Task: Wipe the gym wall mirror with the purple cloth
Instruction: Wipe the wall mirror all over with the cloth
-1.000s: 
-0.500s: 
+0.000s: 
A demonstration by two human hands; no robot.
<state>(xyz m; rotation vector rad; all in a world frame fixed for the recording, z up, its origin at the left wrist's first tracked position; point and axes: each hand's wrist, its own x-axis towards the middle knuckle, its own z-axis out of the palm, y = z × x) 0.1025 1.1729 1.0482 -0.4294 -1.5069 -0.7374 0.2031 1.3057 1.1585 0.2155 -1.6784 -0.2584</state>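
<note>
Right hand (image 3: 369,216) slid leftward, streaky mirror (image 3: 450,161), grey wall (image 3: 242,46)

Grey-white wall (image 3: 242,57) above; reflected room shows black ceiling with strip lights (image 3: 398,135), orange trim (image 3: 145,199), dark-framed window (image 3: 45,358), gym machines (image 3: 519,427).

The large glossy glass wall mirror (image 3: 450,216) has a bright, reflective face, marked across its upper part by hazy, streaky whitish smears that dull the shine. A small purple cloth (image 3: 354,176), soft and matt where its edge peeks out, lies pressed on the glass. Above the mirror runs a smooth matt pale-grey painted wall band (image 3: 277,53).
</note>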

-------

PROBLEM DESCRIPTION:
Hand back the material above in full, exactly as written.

EXERCISE RESPONSE:
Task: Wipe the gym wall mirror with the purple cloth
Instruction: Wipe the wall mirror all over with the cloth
-1.000s: 
-0.500s: 
+0.000s: 
A demonstration by two human hands; no robot.
<state>(xyz m; rotation vector rad; all in a world frame fixed for the recording, z up, its origin at the left wrist's first tracked position; point and axes: each hand's wrist, its own x-axis towards the middle knuckle, its own z-axis out of the palm, y = z × x) 0.1025 1.1729 1.0482 -0.4294 -1.5069 -0.7374 0.2031 1.3057 1.1585 0.2155 -1.6784 -0.2584</state>
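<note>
Right hand (image 3: 369,216) slid leftward, streaky mirror (image 3: 450,161), grey wall (image 3: 242,46)

Grey-white wall (image 3: 242,57) above; reflected room shows black ceiling with strip lights (image 3: 398,135), orange trim (image 3: 145,199), dark-framed window (image 3: 45,358), gym machines (image 3: 519,427).

The large glossy glass wall mirror (image 3: 450,216) has a bright, reflective face, marked across its upper part by hazy, streaky whitish smears that dull the shine. A small purple cloth (image 3: 354,176), soft and matt where its edge peeks out, lies pressed on the glass. Above the mirror runs a smooth matt pale-grey painted wall band (image 3: 277,53).
</note>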

This completes the response.